First, let’s be clear about some NFL rules. A player activated from injured reserve with a designation to return may not be placed on permanent IR unless he has suffered a “new” injury that would sideline him for at least six weeks. If found in violation of that, the team is obligated to release the player when healthy.
That’s the letter of the law, and here’s the Rodgers timeline:
He broke his right collarbone on Oct. 15, and was subsequently put on IR (DR) and had surgery to repair it. He hurried back to be activated on Dec. 16, with the Packers betting that a not-fully-healed Rodgers still gave them the best chance for an outside run at a playoff spot. Hopes were dashed, however, as he threw three interceptions and was knocked around in a loss that week to the Panthers, and the Packers were eliminated from contention. With the season effectively over, Rodgers was moved back to IR.

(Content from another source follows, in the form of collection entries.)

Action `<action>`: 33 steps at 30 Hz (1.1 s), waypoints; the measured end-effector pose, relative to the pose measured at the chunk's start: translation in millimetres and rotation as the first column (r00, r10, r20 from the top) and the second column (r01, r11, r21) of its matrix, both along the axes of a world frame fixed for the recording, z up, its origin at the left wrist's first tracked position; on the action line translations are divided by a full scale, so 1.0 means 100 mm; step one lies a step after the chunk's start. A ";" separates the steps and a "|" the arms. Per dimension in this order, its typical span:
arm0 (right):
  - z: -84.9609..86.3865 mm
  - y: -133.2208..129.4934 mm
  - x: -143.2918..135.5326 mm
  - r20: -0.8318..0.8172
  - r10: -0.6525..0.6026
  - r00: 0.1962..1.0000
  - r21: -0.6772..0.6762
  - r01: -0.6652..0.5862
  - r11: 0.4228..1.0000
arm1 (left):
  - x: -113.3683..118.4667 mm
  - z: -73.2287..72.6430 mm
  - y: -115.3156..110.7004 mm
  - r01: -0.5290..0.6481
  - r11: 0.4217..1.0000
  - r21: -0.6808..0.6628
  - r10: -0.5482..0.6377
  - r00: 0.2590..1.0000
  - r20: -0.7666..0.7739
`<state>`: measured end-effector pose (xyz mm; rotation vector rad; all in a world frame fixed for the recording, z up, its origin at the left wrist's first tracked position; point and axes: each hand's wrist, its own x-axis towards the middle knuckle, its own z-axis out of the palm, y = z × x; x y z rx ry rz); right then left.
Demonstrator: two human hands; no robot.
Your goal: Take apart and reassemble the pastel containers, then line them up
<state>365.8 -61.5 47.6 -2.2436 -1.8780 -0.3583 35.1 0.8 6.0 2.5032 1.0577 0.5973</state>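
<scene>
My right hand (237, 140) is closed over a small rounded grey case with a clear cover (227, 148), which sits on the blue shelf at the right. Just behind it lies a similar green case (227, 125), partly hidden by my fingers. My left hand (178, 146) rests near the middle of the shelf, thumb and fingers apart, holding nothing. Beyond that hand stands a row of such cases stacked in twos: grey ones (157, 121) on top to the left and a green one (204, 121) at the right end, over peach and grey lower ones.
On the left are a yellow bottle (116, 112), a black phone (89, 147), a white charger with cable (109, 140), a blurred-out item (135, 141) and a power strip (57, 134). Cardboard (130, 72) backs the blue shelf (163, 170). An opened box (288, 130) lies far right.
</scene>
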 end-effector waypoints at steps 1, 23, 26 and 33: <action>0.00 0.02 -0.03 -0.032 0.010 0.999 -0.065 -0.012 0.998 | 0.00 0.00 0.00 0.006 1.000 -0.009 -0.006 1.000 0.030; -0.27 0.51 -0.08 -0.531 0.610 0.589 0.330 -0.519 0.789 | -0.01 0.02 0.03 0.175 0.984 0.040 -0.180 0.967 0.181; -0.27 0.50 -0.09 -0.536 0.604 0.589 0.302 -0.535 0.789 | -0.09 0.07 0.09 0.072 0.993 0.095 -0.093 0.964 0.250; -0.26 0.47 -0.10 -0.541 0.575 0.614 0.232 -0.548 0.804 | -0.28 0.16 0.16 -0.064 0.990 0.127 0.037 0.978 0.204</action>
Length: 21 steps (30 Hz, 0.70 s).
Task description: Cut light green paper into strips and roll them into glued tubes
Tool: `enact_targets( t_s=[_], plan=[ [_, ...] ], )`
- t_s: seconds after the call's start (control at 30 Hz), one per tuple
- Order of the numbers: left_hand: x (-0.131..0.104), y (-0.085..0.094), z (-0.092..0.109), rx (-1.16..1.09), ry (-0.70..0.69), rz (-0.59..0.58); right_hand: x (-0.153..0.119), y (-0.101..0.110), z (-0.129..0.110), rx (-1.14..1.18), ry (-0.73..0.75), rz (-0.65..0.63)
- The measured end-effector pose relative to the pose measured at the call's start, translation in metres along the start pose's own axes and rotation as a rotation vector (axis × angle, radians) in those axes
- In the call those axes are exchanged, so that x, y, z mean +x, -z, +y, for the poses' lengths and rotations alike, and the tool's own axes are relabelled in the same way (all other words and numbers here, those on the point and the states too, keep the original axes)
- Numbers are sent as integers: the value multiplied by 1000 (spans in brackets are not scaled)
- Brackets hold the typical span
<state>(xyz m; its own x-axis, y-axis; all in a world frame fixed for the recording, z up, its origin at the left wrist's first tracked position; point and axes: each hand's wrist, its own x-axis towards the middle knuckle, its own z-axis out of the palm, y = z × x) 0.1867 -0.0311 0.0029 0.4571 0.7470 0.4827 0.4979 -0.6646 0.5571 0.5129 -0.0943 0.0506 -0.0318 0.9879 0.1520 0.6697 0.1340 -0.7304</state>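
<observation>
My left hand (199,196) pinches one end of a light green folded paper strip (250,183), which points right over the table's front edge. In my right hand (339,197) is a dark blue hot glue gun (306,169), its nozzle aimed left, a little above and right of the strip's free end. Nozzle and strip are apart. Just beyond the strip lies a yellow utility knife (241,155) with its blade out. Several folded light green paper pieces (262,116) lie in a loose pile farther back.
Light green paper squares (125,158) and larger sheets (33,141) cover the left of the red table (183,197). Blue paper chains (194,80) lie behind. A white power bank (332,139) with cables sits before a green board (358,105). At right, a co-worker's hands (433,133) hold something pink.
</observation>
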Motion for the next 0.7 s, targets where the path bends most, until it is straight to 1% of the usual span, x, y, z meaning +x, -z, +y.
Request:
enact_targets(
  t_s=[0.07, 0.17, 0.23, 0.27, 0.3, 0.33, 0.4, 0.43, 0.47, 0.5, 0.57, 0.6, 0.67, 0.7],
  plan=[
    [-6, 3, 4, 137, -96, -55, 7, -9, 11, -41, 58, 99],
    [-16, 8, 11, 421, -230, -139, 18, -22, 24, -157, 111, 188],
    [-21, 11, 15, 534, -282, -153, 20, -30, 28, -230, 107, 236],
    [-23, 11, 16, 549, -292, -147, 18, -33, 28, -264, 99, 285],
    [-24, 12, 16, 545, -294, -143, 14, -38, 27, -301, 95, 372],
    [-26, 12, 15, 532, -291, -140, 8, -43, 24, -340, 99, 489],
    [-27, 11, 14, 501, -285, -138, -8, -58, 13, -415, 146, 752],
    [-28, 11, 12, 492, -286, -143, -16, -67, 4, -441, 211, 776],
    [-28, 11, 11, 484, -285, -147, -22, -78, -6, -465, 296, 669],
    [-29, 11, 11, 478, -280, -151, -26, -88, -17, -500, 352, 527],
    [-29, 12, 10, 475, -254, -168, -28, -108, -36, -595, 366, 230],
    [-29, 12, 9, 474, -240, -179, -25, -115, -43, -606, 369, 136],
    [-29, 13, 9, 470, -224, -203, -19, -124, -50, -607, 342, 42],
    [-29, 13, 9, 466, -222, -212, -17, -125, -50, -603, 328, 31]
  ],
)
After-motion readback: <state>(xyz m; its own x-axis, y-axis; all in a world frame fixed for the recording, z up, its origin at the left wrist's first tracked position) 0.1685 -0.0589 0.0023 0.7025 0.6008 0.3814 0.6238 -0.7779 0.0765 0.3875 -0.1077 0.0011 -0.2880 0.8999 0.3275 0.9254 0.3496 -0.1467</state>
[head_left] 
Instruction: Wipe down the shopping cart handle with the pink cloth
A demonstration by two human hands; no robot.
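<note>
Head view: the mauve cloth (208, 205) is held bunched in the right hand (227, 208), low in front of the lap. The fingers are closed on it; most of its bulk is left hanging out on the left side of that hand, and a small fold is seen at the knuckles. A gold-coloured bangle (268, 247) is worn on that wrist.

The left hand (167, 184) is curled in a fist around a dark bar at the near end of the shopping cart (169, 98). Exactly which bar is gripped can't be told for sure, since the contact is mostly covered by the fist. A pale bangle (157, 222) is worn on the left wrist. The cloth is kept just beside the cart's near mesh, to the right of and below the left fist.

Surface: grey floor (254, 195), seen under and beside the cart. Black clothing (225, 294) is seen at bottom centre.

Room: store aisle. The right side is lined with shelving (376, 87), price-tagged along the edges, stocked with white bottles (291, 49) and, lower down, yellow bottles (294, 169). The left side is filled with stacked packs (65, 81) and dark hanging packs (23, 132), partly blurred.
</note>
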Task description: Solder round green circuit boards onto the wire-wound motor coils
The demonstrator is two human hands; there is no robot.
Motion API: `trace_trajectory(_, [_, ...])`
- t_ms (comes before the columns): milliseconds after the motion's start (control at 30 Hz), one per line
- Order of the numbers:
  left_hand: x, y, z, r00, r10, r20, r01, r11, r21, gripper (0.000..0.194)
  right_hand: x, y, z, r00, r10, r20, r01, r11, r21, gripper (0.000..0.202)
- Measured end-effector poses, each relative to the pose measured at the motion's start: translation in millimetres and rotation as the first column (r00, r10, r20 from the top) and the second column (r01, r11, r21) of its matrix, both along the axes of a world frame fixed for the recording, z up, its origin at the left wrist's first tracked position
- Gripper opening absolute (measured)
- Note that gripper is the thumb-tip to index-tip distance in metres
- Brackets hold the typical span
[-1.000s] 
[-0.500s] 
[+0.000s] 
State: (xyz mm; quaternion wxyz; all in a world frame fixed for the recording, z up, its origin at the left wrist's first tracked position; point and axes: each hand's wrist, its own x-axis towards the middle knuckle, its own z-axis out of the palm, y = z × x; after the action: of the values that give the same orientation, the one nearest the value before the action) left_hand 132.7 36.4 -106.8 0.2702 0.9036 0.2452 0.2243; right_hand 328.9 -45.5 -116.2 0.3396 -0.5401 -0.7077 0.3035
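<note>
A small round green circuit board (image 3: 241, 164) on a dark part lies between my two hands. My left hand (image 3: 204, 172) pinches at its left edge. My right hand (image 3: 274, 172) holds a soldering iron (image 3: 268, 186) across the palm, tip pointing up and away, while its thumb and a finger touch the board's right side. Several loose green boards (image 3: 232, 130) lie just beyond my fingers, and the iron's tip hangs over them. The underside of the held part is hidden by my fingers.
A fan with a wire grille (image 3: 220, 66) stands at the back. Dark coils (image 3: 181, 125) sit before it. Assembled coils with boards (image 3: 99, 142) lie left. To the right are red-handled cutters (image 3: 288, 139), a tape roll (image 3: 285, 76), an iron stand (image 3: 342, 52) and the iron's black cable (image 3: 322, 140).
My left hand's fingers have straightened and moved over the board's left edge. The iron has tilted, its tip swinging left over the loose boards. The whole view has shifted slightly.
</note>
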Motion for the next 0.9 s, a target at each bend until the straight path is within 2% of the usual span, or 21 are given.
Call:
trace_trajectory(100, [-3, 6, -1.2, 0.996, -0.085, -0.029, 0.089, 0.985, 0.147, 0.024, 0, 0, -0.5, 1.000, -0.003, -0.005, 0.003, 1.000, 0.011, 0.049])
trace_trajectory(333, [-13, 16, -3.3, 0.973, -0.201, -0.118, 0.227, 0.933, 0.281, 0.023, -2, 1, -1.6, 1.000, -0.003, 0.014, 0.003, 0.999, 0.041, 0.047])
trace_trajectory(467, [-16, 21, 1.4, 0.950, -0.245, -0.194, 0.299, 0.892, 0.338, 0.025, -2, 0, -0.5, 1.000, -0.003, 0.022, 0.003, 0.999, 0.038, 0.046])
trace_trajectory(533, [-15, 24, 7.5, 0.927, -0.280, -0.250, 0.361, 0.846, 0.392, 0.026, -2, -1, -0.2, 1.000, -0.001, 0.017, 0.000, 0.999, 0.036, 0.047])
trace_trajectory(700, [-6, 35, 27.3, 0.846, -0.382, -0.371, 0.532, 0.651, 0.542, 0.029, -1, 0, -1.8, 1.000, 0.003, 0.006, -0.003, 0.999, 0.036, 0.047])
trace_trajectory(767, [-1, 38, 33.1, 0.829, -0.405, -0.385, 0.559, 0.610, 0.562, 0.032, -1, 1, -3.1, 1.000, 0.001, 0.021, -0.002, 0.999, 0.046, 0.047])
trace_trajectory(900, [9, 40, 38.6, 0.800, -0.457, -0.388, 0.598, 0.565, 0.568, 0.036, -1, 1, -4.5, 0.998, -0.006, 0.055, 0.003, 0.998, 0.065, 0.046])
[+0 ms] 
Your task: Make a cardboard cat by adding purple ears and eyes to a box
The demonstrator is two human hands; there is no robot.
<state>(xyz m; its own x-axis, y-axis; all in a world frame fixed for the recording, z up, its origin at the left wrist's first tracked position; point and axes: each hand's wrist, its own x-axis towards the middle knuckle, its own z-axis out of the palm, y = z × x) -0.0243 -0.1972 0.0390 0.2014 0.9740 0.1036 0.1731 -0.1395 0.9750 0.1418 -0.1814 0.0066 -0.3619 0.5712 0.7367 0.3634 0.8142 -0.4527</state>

Only the Packers forgot to go out of their way to make it clear that he had suffered any kind of new or different injury, with coach Mike McCarthy explaining it as “rest and recovery mode” and describing his “distinct rehab plan.”
All they would have needed was a couple sentences of medical mumbo-jumbo from the team orthopedist describing some kind of new complication on a vague technicality just different enough from the original fracture. Even calling it a re-injury of some kind might have been satisfactory to fulfill such obligation, but the Packers were either unaware of the specifics of the rule or were arrogant enough to think that it would never be enforced pursuant to a player of the stature of Rodgers.
And it looks like the latter is proving true, regardless, with the NFL directing inquiries on the subject back to the Packers, who continue to insist that they did nothing wrong even though it’s pretty clear that they did.
I get it, of course, the distinct improbability that the league would want to come down hard regarding some arcane paperwork regulations, igniting a national firestorm as one of the best players in its history suddenly hits the open market and becomes subject to the waiver-claiming process. Not to mention that the Packers argue that they received league approval, technically, upon the move being allowed to go through in the first place.
But this is the same league that gave us the insufferable tedium of a notorious partially deflated balls scandal. Remember, the one that literally made a federal case over the pressure and temperature components of the ideal gas law and embroiled another historical champion of a quarterback in months of headlines and courtroom drama.
Against such a backdrop of precedent, the other NFL franchises raising the issue could ask the league office quite reasonably – if that, then why not this?